Disoriented or not, the Bugs had their wits-or whatever-about them sufficiently to follow standard tactical doctrine. Indeed, it almost seemed that standard doctrine was all they were capable of, for they executed it with a sort of rote, mechanical fatalism, like poorly designed robots executing a program which had been written equally poorly.
Yet however clumsy they might have been, they remained deadly dangerous foes for such fragile attackers. The monitors were positioned to cover each others' blind zones, and whatever might have happened to the organic intelligences aboard them, the cybernetic ones remained unaffected. The monitor battlegroups threw up solid walls of missiles and laser clusters, force beams, and even primaries. Space blazed as the close-in defenses vomited defiance, and yet . . .
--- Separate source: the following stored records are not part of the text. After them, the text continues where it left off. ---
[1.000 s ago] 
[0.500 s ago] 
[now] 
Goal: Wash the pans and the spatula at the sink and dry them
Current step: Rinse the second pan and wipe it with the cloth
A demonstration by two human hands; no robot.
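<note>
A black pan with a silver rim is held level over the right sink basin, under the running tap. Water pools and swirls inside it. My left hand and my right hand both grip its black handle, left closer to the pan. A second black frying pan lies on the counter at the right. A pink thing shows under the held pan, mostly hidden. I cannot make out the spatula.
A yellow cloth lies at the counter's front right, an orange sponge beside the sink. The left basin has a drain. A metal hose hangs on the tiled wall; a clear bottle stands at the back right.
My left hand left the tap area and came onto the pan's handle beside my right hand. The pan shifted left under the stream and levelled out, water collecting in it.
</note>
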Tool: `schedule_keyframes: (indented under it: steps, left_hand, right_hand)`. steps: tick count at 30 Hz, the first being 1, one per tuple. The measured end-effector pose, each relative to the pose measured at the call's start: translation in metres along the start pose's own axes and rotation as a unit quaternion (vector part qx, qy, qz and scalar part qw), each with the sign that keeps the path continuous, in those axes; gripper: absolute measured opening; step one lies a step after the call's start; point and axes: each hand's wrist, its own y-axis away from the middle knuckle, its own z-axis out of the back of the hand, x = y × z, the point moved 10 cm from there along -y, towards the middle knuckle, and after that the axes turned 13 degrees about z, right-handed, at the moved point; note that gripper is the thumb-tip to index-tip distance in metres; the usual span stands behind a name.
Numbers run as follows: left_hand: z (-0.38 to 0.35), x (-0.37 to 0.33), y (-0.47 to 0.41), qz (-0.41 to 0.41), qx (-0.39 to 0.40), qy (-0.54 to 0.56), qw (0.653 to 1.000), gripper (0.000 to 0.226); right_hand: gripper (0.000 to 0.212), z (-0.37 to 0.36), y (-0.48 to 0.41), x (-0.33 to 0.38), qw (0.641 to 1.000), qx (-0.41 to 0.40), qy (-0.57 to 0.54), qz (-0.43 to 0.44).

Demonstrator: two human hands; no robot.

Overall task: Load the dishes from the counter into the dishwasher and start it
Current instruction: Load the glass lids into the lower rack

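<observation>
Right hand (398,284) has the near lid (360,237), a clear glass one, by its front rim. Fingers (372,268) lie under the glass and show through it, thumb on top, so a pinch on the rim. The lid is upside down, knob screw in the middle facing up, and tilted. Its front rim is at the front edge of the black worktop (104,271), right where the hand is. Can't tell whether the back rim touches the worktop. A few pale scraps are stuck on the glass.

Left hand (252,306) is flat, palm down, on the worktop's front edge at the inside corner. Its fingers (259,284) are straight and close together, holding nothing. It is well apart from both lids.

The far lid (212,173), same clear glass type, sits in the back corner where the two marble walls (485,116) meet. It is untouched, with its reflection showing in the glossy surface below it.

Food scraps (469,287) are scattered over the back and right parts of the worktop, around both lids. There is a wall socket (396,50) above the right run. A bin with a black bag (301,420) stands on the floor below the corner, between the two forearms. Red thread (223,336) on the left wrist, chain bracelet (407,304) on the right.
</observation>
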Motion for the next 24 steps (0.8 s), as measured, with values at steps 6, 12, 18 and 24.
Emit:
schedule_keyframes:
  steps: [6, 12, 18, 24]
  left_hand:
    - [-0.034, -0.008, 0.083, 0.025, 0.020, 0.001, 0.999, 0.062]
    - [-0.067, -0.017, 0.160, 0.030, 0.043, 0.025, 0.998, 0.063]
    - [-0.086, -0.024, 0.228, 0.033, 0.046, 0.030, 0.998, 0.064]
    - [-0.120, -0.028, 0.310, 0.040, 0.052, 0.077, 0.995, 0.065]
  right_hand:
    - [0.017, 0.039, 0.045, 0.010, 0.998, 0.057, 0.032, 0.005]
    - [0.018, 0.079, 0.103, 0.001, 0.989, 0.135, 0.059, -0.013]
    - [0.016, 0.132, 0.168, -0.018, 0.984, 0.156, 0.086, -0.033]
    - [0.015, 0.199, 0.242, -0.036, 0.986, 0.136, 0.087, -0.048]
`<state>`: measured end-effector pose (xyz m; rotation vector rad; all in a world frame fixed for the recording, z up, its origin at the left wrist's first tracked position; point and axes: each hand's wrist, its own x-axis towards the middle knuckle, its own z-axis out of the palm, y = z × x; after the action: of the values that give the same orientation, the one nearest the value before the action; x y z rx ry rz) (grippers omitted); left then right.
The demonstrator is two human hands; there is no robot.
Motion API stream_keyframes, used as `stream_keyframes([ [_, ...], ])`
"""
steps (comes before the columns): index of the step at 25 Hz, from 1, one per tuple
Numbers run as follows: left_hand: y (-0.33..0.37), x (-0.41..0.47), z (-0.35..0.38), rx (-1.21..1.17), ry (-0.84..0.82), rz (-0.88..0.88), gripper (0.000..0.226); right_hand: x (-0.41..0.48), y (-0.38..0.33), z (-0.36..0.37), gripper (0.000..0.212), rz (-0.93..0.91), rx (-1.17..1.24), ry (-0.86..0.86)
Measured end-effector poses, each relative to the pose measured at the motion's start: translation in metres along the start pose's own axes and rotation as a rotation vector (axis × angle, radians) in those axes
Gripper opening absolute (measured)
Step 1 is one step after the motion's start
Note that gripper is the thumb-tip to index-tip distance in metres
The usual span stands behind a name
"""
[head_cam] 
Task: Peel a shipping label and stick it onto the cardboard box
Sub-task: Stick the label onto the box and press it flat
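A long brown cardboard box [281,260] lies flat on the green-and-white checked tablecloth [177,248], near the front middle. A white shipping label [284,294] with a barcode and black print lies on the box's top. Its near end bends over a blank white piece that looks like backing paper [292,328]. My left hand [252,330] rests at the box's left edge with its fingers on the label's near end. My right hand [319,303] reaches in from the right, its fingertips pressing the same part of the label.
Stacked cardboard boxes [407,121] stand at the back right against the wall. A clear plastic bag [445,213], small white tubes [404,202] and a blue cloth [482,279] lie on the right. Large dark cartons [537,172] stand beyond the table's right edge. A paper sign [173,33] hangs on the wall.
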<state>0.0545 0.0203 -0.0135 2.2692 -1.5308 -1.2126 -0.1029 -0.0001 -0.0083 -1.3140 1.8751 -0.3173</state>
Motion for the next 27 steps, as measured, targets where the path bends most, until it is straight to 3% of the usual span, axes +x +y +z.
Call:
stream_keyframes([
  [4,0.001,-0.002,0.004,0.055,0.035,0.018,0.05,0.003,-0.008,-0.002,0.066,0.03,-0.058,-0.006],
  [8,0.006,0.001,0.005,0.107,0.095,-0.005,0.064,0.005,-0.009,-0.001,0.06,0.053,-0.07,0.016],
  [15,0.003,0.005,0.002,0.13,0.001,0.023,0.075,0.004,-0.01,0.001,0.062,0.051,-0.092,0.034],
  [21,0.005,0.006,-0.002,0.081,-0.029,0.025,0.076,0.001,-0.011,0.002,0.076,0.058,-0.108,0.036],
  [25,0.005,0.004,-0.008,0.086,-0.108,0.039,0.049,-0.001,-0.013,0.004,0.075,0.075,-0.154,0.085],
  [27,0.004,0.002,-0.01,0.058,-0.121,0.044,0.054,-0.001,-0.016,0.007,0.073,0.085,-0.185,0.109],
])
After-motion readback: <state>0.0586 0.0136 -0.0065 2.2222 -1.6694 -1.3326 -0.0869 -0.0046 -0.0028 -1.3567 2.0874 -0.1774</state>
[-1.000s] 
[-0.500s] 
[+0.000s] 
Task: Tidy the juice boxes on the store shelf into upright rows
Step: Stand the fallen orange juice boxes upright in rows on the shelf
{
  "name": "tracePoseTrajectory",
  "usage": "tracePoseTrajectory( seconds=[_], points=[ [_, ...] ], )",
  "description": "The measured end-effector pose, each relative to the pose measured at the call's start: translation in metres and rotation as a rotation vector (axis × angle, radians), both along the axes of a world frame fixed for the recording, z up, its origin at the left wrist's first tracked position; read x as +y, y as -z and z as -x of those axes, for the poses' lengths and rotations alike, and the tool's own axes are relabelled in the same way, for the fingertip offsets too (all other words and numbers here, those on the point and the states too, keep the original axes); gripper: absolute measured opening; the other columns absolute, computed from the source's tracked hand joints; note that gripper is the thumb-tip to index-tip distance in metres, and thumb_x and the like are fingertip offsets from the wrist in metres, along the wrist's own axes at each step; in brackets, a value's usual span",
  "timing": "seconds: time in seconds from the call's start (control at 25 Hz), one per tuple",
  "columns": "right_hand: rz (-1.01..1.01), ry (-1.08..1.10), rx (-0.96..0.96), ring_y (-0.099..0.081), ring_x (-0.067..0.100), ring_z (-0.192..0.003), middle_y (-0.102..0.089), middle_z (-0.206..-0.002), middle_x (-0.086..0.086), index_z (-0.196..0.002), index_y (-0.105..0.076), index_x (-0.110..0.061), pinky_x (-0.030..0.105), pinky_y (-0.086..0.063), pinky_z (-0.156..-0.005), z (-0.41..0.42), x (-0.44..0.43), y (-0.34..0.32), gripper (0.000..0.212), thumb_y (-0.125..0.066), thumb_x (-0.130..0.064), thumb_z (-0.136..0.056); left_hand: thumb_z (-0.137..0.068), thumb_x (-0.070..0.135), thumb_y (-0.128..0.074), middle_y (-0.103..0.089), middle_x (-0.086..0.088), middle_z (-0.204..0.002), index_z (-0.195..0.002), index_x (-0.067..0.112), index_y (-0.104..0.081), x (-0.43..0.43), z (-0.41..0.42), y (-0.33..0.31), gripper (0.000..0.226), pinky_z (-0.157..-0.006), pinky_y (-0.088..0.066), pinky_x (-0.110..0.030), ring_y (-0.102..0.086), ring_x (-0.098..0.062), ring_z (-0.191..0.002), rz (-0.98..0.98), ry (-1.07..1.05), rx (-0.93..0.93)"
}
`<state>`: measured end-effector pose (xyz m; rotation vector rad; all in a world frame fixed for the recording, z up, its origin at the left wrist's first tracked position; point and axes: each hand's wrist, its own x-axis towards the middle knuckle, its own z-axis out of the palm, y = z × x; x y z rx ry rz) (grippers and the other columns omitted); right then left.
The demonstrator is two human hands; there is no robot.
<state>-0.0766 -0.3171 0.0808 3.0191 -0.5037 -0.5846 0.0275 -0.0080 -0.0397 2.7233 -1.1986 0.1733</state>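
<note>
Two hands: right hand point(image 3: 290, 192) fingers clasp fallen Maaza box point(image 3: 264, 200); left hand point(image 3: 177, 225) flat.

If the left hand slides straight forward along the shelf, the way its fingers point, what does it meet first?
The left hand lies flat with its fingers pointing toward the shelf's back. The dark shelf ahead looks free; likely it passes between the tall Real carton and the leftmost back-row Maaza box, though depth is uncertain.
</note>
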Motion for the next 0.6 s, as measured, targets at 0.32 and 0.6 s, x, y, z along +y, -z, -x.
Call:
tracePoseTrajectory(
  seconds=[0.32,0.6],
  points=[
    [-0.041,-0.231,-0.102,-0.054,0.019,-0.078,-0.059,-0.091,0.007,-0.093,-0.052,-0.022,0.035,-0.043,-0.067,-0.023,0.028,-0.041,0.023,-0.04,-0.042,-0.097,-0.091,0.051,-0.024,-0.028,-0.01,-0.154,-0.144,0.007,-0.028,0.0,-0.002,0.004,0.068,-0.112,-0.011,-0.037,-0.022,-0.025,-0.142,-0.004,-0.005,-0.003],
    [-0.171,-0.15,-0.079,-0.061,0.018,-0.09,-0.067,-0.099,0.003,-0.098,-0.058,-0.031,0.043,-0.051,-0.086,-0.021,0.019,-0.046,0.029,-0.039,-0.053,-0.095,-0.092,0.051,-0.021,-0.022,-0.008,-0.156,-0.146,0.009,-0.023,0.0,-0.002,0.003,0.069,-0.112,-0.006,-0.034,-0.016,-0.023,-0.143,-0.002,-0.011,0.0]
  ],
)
The Bugs' cybernetic servants did their best, and many fighters died. But there were limits in all things, including the effectiveness of computers and their software when the organic beings behind those computers were too befuddled and confused to recognize that their efforts to direct the defensive effort actually undermined it. Even as Zhaarnak watched, entire broadsides of missiles and force beams flailed away at single squadrons of attackers. Whenever that happened, the squadron under attack ceased to exist, for nothing could survive under such a massive weight of fire- certainly not something as fragile as a strikefighter. But those concentrations of defensive fire came at a terrible price for the defenders. It was obvious tha
t the Bugs responsible for repelling the attack were pouring the fire of every weapon they had at the first squadron which attracted their attention. And as they compelled their computers to concentrate exclusively upon the single threat their shocked organic senses were capable of singling out, dozens-scores-of threats they hadn't engaged streaked through the chinks they'd opened in the wall of their defensive fire.
The vast bulk of the attacking fighters swept past the fireballs and expanding vapor where less fortunate strike craft had died. Their pilots knew what had happened-how dearly such an opening had been purchased for them-and they pressed in grimly. They swarmed about the Bug command ships, stabbing deeper and deeper with their needlelike primaries until the unstoppable stilettos of energy reached the command datalink installations.
Those systems' intricate sophistication, and the interdependency of their components, made them vulnerable to any damage-even the five-centimeter-wide cylinder of destruction drilled by a primary beam. It was like lancing a boil.
Command ship after command ship bled atmosphere as the primary beams chewed deep into their hearts. And the defensive fire of battlegroup after battlegroup became even more ineffectual as the command ships' central direction was stripped away. As they looked at their readouts, Zhaarnak and Raymond Prescott watched the Bug battle-line devolve into a collection of individual ships as its datalink unraveled and its corporate identity lost its integrity.